AI-assisted computer vision research aims to improve accessibility for deaf, hard of hearing

In This Story

People Mentioned in This Story
Body

Digital assistants like Amazon’s Alexa aren’t currently useful for, say, the hard of hearing and deaf community. George Mason University researchers led by Jana Košecká are making the Internet of Things more inclusive and accessible to those for whom it has not been designed. For the next year, her work to improve "seeing" computer systems to translate continuous American Sign Language into English will be funded by Amazon’s Fairness in AI Research Program. 

portrait of Jana Kosecka
Jana Košecká. Photo by Ron Aira/Creative Services

Having worked at Mason for more than 20 years, Košecká began studying computer vision as it applies to American Sign Language in 2019 with colleagues Huzefa Rangwala and Parth Pathak in collaboration with Gallaudet University. Their work resulted in three academic publications on the topic in 2020. The team’s initial work focused on computer vision recognizing American Sign Language at the word level.  
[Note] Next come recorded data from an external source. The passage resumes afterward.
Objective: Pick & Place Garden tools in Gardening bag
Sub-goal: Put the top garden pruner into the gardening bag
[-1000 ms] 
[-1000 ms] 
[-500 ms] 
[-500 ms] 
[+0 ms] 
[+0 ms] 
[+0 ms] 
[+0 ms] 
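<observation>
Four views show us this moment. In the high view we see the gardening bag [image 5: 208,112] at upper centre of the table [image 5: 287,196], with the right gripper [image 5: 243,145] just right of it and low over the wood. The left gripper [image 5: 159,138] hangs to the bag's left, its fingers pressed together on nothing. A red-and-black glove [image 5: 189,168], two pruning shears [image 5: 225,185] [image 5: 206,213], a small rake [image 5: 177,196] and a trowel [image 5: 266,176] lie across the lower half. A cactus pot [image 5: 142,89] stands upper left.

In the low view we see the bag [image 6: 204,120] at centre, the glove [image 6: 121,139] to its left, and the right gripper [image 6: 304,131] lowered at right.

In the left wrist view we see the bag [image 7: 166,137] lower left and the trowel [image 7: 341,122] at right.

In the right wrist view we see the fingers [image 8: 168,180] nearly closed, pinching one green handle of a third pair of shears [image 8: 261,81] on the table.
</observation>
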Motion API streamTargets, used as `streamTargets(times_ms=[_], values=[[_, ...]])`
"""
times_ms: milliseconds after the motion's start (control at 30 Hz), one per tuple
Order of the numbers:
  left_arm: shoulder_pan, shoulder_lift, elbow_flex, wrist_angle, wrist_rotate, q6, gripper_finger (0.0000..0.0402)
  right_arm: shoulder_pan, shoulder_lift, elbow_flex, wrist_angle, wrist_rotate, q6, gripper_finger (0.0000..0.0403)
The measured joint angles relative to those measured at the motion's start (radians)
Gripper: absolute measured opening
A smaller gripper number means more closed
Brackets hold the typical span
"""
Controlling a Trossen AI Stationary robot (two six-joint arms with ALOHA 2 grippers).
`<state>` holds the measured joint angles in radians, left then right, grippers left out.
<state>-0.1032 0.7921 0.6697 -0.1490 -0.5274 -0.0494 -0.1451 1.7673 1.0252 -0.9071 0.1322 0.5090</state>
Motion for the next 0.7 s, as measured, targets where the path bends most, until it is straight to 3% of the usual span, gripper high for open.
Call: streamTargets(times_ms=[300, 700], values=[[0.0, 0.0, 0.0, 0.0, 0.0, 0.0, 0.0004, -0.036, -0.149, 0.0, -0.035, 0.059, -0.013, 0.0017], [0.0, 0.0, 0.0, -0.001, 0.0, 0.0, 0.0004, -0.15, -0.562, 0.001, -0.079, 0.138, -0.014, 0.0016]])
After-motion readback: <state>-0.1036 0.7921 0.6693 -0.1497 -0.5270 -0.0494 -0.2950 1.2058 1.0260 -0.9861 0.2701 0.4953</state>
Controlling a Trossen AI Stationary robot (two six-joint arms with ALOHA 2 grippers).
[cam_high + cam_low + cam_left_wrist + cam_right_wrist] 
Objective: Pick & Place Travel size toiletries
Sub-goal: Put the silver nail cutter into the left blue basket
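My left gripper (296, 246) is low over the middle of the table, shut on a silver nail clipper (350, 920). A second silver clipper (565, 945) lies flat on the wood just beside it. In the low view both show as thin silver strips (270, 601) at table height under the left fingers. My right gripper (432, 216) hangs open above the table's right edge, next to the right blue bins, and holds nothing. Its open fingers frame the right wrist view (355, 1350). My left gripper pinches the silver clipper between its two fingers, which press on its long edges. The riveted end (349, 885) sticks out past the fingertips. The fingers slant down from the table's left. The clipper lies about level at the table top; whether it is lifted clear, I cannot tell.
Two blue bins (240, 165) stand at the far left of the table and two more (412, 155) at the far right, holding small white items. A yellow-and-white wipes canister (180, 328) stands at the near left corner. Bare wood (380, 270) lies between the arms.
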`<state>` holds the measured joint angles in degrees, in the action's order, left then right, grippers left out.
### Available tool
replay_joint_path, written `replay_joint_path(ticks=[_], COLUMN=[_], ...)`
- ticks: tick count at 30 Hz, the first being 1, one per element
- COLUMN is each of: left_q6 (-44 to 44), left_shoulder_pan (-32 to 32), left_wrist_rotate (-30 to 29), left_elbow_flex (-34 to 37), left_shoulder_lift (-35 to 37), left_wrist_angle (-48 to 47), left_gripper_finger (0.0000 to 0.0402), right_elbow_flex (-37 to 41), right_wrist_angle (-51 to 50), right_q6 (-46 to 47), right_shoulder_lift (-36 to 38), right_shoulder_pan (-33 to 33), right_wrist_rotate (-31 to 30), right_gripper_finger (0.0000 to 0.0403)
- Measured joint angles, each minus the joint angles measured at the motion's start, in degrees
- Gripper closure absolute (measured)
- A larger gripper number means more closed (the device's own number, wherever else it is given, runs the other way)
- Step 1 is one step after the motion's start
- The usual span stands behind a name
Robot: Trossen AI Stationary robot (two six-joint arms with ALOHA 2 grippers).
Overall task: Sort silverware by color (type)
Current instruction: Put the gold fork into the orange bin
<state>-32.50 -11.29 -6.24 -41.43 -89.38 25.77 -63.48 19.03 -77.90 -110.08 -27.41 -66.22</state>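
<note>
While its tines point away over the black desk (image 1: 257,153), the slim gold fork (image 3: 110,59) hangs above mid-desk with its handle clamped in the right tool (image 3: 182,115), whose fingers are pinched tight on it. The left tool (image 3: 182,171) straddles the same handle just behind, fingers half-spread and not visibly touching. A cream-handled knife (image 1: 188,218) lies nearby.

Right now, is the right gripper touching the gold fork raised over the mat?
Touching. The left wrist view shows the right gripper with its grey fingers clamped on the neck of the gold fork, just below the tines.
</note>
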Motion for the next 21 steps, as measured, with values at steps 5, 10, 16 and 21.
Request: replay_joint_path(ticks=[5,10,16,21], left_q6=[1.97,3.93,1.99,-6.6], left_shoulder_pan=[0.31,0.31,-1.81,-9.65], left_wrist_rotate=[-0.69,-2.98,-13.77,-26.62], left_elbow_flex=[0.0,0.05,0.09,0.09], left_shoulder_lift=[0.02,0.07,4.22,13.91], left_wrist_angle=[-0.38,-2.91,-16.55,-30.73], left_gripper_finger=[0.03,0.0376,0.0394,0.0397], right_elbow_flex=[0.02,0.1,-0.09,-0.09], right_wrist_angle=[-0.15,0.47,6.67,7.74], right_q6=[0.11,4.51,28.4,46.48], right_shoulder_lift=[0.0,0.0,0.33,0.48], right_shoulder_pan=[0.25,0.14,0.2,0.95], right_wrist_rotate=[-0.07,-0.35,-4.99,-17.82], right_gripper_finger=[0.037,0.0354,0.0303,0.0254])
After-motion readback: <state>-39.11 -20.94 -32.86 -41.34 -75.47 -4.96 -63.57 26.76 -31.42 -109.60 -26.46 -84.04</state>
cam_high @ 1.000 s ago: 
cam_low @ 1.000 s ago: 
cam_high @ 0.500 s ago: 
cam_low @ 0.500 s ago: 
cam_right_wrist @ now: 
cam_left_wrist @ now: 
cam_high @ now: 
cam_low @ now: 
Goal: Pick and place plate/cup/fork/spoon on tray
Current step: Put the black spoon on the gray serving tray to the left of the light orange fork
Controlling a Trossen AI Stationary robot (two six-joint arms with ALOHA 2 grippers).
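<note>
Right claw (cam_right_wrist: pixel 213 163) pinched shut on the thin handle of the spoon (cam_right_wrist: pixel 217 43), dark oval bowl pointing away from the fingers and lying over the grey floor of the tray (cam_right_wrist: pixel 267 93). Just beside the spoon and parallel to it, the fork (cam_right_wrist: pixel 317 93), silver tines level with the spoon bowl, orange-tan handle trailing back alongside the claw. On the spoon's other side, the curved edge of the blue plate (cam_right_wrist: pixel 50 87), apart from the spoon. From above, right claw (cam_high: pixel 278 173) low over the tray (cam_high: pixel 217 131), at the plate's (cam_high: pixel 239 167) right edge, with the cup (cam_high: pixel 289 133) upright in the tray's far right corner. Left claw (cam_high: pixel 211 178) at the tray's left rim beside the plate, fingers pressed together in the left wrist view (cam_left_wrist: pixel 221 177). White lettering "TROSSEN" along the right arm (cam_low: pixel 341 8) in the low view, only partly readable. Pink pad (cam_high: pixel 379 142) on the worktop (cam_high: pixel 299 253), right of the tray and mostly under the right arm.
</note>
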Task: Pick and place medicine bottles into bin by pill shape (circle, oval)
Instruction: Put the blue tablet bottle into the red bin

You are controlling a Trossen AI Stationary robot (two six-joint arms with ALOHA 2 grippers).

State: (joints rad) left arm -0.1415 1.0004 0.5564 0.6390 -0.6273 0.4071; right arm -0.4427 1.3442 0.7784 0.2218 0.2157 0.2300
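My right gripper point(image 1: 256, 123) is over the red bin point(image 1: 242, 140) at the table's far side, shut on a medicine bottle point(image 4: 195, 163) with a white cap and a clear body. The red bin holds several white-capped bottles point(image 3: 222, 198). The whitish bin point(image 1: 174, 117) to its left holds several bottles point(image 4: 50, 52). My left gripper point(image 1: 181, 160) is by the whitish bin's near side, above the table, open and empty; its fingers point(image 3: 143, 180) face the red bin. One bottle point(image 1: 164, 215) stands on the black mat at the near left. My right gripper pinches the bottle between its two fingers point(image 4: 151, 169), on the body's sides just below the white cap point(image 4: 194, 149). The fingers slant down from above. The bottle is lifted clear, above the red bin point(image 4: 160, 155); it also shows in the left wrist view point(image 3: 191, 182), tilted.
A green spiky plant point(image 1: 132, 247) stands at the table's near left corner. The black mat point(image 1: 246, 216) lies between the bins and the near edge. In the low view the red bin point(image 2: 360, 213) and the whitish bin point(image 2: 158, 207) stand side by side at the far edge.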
Košecká describes her current work as a continuation of earlier work, but now, especially with the help of AI, she’s tackling more complex ASL content, such as sentence-level communication, facial expressions, and very specific hand gesticulation.

“The challenge of extending some of these ideas [of computer translation] to American Sign Language translation is the input is video as opposed to text; it's continuous, and you have a lot of challenges, because you have a lot of variations about how people sign,” says Košecká.

The project is accordingly multifaceted. “We are focusing on better hand modeling, focusing on incorporating the facial features and extending to continuous sign language, so you can have short phrases the model can translate to English,” Košecká explains. “We are basically trying to capture continuous sign language and not just individual words." 

To accomplish this goal,Košecká is using weakly supervised learning machine learning methods that provide mechanisms to teach the system without excessive human labelling effort.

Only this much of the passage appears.